Data News — Week 22.25

Data News #22.25 — Validio, CloudQuery, Starbust and Eppo money moves, Snowflake Summit in 3 bullets, JTDB for data team and the best Fast News ever.

Christophe Blefari
Christophe Blefari
5 min read
Writing the Data News — metaphor (credits)

Hey, I hope you're doing good. Let's jump to the Data News, this week is full of great content.

Data Fundraising 💰

  • Validio raised $15m in seed funding. The Swedish startup addresses data quality issues with a SaaS platform. They sits on top of a lot of different data sources (warehouse, lakes & streams) to find "bad data". Their pricing includes a free tier.
  • Starburst acquired Varada. I'll try to summarize. Presto was created at Facebook. After a conflict Presto community broke up and Trino was founded. The 4 original Presto creators joined Starburst to provide services and to maintain Trino. They bought Varada, a company providing Presto/Trino optimisations for your lake. They claim to reduce Starburst compute prices by 40% with this integration. That says a lot in term of inflated cloud billings companies are probably paying.
  • CloudQuery raised $15m in a Series A — cf. week 38. CloudQuery is your cloud inventory queryable in SQL. They sits on top of your cloud providers APIs to get you access in SQL to your resources details. They market the tool as a way to control cost but above all security and compliance. It looks promising. It's time for data teams to help SREs.
  • Ataccama received $150m as investment. They provide a "unified data management platform" to cover quality, cataloging, MDM and visualisation in the same tool. I don't fully get their product vision.
  • Eppo raised $19.5m in seed + Series A. In a side topic to data but super important. Experimentation. They got inspiration from NATU's way to experiment. Eppo sits on top of your warehouse and encapsulate everything you need to do tests.

Snowflake Summit

Last week I forgot to write specifically about the Snowflake Summit. It was in Vegas and people were excited like if Steve Jobs appeared in the warehouse. Some stuff has been announced there:

  • Snowpark in Python is in public preview — it's time to write awful UDFs with Python inside to become the next Oracle.
  • Build Streamlit (let's say interactive dashboards) inside the Snowflake UI — not yet launche, but it may become the biggest revolution in the visualisation space
  • Unistore (technical details) — use Snowflake for transactionnal workloads and run real-time apps on top of your transactionnal data. Huge promise. It amplifies the conclusion of my first bullet.
Snowflake founders (credits)

Data teams organisation — apply the JTBD framework

It's been a long time since I've not share thoughts on data teams. This week Emilie proposed to use the JTBD framework to build more effective data teams. The Jobs to be done framework is a way to prioritize work. As a data team our mission is to empowers people in their decision-making.

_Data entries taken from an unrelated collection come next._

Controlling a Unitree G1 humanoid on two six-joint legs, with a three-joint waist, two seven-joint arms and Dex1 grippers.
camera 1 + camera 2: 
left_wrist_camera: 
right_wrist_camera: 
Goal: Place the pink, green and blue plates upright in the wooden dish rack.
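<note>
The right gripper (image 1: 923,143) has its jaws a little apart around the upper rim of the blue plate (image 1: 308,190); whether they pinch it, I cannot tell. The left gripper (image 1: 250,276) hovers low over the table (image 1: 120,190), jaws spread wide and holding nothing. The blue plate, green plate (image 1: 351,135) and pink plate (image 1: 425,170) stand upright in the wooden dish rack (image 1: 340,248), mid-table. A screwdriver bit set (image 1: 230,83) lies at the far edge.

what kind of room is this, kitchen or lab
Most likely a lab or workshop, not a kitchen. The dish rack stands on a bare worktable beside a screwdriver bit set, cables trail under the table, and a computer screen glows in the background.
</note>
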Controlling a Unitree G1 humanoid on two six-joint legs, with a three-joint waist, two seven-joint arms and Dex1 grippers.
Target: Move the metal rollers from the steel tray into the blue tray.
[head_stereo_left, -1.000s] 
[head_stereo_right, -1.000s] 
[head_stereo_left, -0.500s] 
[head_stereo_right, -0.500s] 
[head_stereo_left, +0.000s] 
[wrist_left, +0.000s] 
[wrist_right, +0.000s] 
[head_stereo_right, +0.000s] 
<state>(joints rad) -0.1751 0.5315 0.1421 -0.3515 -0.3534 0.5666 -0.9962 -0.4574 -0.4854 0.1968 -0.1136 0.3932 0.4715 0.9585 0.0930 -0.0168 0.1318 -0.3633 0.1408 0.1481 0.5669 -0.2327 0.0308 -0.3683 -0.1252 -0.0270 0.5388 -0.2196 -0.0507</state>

If you identifies correctly your Jobs, the team will obviously drive enablement on others to drive business impact. Emilie shared 5 frequents jobs she observed. I recommend you to read them all.

In some extend I also recommend you to read Christophe's post on Airbyte blog on how to structure a data team to climb the AI pyramid of needs.

Our journey towards an open data platform

Doron shares how they build their data platform at Yotpo. All the drawings are super useful and clear. When you look deeply at the platform you could have interrogations about the needs to have ~3 data storage (Redshift, Snowflake and Databricks) and 3 visualisations tools.

This is a good feedback post but it shows super well the technologies explosion — cf. state of data engineering — we face today in the data ecosystem. Tools cherry-picking is becoming an art.

A framework for designing document processing solutions

Data extraction from document is slightly becoming for a lot of companies one of the best way to apply artificial intelligence for the business and to help the operational teams. Humans love paperwork and all of this paperwork is just in demand to be parsed.

Lester James proposed a framework for designing document processing solutions. Converting PDF to usable data is a key task. To do that he proposed 3 steps: annotation, multimodal models and an evaluation step. As a disclaimer he showcases an annotation lib (Prodigy) he works on.

From Jupyter to Kubernetes: Refactoring and Deploying Notebooks

I imagine that Netflix energy spent to put in production Notebooks didn't stay unnoticed. People are developing Ploomber to help you doing data pipelines from Notebooks.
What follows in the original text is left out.